On more than one occasion even from far out in the yard, you could hear his cursing and screaming then the sound of tools hitting the metal shop wall. Within a flash he'd be in his old pickup roaring out of the yard spinning caliche stones behind him. Several hours later he would return as if nothing had ever happened, having probaby imbided a couple of cold beverages to calm himself down. Even Jeff left Alan alone mostly.

Dan and I survived that summer and as I know now, it was a good learning experience as most difficult things in life are. It made my desire to go to college grow intensely so I wouldn't have to end up working forever in a butane yard. For some reason I remembered that Jeff grew up in Rankin and in one of life's coincidences, just several years ago in AA, I met a McSpadden from Rankin. It was Jeff's cousin who told me that Jeff had retired to Rankin and had lived a good comfortable life there....hopefully "piss ant" free until his death. Eddins-Walcher Fuels was eventually sold to Franks Fuels and is now a huge business. Jack Walcher is still alive and well into his mid 80's and I see he and his wife often at church.
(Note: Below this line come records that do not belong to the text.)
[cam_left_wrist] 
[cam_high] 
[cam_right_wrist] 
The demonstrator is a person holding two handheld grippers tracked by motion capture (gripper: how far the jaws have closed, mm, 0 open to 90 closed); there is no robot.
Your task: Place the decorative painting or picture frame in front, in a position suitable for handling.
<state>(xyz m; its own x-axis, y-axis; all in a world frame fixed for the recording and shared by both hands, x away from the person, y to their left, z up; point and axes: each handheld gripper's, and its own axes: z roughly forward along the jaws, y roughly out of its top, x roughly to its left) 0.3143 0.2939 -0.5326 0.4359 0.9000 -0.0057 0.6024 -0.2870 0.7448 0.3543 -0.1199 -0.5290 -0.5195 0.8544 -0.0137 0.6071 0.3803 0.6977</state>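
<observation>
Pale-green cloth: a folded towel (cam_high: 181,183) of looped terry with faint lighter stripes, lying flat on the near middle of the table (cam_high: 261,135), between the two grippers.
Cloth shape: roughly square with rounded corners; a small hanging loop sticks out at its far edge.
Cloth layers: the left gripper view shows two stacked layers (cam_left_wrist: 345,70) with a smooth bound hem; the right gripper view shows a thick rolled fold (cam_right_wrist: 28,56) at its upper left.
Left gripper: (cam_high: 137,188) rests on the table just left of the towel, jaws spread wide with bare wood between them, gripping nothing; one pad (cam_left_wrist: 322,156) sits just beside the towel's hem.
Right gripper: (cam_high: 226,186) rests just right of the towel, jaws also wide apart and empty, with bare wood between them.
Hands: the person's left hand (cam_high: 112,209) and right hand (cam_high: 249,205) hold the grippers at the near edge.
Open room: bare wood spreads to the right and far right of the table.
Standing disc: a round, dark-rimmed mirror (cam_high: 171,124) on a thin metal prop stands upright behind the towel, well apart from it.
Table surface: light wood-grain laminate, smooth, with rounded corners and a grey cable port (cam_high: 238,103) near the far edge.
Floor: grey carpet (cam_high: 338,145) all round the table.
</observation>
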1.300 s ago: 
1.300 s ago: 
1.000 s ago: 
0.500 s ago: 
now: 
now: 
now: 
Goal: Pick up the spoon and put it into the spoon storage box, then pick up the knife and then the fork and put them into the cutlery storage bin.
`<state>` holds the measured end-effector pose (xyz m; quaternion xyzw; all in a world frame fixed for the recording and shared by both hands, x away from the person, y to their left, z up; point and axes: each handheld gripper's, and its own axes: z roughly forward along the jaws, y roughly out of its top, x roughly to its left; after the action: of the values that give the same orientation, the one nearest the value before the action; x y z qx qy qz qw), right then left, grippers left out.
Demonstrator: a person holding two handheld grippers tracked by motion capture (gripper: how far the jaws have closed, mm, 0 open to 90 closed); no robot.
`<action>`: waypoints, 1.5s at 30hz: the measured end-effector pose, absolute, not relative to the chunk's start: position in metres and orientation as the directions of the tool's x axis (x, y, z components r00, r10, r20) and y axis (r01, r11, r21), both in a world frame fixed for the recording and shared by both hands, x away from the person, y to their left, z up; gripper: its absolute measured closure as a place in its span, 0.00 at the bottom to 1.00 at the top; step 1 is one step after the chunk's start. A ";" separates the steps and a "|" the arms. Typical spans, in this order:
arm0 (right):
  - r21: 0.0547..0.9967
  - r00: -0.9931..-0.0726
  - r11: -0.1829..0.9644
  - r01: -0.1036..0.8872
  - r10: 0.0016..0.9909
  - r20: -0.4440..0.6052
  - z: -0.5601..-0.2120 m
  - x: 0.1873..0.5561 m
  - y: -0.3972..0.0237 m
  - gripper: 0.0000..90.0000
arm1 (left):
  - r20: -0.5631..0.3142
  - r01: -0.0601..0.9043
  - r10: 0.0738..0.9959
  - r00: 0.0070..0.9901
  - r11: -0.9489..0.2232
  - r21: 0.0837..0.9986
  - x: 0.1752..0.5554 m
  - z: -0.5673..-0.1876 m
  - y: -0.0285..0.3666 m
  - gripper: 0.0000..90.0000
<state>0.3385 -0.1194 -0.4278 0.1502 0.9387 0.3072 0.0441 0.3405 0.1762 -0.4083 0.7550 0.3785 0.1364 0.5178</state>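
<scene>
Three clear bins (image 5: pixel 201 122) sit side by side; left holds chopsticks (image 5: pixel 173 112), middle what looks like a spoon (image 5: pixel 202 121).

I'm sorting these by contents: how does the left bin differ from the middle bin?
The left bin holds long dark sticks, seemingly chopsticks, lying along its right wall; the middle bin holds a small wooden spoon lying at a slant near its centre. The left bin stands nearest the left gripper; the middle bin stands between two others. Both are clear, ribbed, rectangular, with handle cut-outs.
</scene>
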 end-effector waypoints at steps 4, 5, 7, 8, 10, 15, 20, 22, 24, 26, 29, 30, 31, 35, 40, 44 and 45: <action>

The next summer, of 1966, and on Saturdays during the school year I graduated to working in one of the company service stations on Wall St. There I had to adjust myself to working with other mechanics and to waiting on the ungrateful public while wearing a blue workshirt emblazened with the Amoco logo, my name and a bowtie just like in those quaint old commercials you see. I even mastered the standard, "Welcome to Amoco, may I fill 'er up?" I did this with a smile even though I suspect it may have started me on the road to strong drink.